Mais, dans certains cas, les corrupteurs et les corrompus sont démasqués.

Ainsi le mois dernier, Louis David Rwigemera, président de la juridiction gacaca d'appel de Gihundwe B a été condamné par une autre juridiction du même secteur à 5 ans d'emprisonnement pour corruption. Pourtant désigné au sein de sa communauté comme personne intègre, Rwigemera a tenté de soudoyer des juges pour obtenir l'acquittement de son beau-frère, Ferdinand Mwitende.
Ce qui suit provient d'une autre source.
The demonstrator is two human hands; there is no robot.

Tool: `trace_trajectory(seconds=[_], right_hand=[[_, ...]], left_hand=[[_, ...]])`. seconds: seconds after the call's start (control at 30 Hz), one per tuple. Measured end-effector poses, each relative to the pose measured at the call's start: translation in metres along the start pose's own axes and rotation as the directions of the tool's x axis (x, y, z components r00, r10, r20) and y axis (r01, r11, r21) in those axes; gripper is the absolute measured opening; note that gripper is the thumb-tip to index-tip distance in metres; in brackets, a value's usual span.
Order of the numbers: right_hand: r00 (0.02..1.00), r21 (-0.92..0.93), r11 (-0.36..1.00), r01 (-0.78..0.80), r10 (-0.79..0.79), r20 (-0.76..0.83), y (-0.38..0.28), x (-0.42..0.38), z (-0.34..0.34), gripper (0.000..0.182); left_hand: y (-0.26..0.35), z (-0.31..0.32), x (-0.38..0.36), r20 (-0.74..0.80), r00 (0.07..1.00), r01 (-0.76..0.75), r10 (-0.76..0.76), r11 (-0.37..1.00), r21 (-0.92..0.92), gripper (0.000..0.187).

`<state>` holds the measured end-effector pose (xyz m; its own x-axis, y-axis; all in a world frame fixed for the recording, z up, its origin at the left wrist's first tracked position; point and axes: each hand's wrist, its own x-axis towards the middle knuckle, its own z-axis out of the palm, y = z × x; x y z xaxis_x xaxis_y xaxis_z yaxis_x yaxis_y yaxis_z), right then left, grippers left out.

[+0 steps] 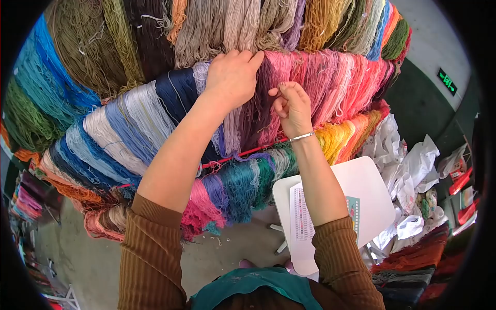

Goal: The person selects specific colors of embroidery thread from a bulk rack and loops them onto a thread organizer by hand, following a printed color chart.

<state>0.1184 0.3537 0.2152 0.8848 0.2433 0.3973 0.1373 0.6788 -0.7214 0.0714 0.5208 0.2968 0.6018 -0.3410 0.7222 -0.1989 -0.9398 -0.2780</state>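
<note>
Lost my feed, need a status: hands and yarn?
Left hand pressed flat on purple yarn hanks. Right hand pinching a strand beside pink hanks. Nothing in the way.

Rows of hanging yarn skeins (155,103) fill the space ahead, stacked one row above another. The left hand (231,77) rests on the middle row; the right hand (292,107) is just right of it, against the same row. Below the right forearm sits a white square stool (372,196) bearing a printed paper sheet (302,227). Crumpled white plastic bags (408,160) lie right of the stool.
</note>
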Motion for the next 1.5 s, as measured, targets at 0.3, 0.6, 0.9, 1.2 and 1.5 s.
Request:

Ce dernier a été finalement condamné à 19 ans d'emprisonnement. « Le faux intègre » Rwigemera devra également, en plus des 5 ans de détention, payer une amende de 300.000 francs rwandais soit autour de 500 dollars américains.

Le cas de Rwigemera est vécu par certains juges gacacas comme une honte. « Etre ‘inyangamugayo' (intègre, en langue rwandaise) vous éloigne de bien des bassesses », estime le vieux Delmas Munyeragwe, président d'une autre juridiction gacaca de Rusizi. Pour lui, de tels manques de scrupules ajoutent à la souffrance des victimes.

Munyeragwe ne se contente pas de simples mots. Le mois dernier, il a dénoncé Jean Ngendahimana, un chauffeur de taxi qui voulait lui remettre un chèque de 150.000 francs rwandais (environ 300 usd), pour entraver le cours de la justice dans un procès pour crimes de génocide. Selon la police locale, le dossier est en cours d'instruction au parquet de Rusizi.

Certains corrupteurs ont même été surpris en flagrant délit par la police depuis l'ouverture des procès devant les gacacas en 2006.

Le 14 avril 2004, un riche commerçant de Rusizi, Emmanuel Muzungu avait vu des policiers surgir dans le débit de boissons où il avait invité quelques-uns de ses juges pour leur donner un million de francs rwandais. Ces derniers avaient répondu à son invitation après avoir averti les forces de l'ordre. Une stratégie à laquelle recourent désormais de nombreux juges gacacas, même s'il est avéré que certains préfèrent empocher l'argent.